▸ What is expected: Everything from the line containing "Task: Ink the" to the last line of the data below should be copied word for word, and nothing else.

:: Data shown

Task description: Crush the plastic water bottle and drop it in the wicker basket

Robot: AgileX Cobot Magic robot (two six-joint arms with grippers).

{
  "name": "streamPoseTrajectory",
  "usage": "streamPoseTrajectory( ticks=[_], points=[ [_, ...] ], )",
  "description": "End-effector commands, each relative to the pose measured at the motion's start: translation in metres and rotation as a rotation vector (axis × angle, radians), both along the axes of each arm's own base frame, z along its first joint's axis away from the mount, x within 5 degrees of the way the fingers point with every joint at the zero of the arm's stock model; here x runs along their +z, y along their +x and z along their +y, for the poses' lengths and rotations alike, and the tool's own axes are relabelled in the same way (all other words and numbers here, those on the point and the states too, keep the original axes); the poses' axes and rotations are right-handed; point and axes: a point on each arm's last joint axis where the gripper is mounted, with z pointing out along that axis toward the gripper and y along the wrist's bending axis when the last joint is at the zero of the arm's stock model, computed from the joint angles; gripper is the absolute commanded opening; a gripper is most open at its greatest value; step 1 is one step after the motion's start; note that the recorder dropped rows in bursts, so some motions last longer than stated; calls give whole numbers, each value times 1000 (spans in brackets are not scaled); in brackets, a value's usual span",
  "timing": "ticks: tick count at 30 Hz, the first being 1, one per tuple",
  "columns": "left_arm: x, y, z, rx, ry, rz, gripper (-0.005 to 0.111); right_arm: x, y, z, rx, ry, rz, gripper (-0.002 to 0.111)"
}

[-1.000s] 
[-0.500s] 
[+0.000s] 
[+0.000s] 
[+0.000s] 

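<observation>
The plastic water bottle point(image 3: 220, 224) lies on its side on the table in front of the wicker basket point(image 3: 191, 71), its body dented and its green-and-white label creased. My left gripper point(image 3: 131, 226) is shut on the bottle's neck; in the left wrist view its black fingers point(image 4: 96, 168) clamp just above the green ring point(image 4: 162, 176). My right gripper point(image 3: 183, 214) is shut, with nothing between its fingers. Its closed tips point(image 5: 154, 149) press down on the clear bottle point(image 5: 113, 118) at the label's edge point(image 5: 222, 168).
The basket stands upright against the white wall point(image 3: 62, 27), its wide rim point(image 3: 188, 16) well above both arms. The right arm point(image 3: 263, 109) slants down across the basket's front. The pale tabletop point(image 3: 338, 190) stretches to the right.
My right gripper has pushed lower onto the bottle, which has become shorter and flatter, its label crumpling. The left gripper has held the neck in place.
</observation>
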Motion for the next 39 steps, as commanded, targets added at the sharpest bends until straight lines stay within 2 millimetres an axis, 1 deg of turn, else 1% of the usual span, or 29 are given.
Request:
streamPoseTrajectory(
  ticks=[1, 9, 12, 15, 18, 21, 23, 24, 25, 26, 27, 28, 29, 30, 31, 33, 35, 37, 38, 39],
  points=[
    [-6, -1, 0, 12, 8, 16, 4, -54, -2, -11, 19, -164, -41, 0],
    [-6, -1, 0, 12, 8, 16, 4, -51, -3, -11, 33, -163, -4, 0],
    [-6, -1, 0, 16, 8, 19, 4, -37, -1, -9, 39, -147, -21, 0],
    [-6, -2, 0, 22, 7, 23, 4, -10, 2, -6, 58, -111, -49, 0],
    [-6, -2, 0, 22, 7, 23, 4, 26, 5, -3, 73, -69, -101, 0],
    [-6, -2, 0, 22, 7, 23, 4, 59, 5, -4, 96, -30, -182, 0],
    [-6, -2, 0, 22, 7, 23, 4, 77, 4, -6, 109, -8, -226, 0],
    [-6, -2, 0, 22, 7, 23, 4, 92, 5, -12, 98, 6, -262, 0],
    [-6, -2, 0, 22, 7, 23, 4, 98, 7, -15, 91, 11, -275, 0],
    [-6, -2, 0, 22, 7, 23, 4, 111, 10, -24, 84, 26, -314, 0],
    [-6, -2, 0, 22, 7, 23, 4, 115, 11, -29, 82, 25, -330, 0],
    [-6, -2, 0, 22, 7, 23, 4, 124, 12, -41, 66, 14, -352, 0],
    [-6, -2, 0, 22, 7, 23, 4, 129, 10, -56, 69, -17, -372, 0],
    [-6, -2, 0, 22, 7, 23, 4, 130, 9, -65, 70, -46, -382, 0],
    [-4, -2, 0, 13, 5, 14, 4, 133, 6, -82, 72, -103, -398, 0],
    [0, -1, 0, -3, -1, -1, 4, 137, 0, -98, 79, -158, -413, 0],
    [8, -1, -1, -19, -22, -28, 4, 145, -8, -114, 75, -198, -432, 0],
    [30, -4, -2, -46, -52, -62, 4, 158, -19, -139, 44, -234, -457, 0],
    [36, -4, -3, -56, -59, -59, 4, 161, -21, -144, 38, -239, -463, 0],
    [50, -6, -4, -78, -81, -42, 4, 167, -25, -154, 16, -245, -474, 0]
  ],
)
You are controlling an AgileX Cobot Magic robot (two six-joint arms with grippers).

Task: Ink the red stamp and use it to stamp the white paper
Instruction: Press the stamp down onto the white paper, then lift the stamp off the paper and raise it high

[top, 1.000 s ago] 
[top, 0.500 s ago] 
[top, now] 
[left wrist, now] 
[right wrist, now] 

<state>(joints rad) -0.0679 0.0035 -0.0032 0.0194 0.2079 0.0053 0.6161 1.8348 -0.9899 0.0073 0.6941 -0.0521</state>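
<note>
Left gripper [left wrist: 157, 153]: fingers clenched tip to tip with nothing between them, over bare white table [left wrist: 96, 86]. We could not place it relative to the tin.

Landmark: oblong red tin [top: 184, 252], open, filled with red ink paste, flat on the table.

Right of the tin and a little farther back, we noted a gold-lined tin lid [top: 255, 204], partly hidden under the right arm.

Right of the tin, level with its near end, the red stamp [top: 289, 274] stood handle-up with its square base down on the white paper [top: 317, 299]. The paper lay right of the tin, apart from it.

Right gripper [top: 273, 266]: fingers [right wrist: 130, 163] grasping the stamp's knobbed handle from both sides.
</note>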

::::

▸ Answer below:
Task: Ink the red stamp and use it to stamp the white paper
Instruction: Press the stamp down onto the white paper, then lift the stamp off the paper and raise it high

[top, 1.000 s ago] 
[top, 0.500 s ago] 
[top, now] 
[left wrist, now] 
[right wrist, now] 

<state>(joints rad) -0.0679 0.0035 -0.0032 0.0194 0.2079 0.0053 0.6161 1.8348 -0.9899 0.0073 0.6941 -0.0521</state>
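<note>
Left gripper [left wrist: 157, 153]: fingers clenched tip to tip with nothing between them, over bare white table [left wrist: 96, 86]. We could not place it relative to the tin.

Landmark: oblong red tin [top: 184, 252], open, filled with red ink paste, flat on the table.

Right of the tin and a little farther back, we noted a gold-lined tin lid [top: 255, 204], partly hidden under the right arm.

Right of the tin, level with its near end, the red stamp [top: 289, 274] stood handle-up with its square base down on the white paper [top: 317, 299]. The paper lay right of the tin, apart from it.

Right gripper [top: 273, 266]: fingers [right wrist: 130, 163] grasping the stamp's knobbed handle from both sides.
</note>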

Nothing more is needed for this exercise.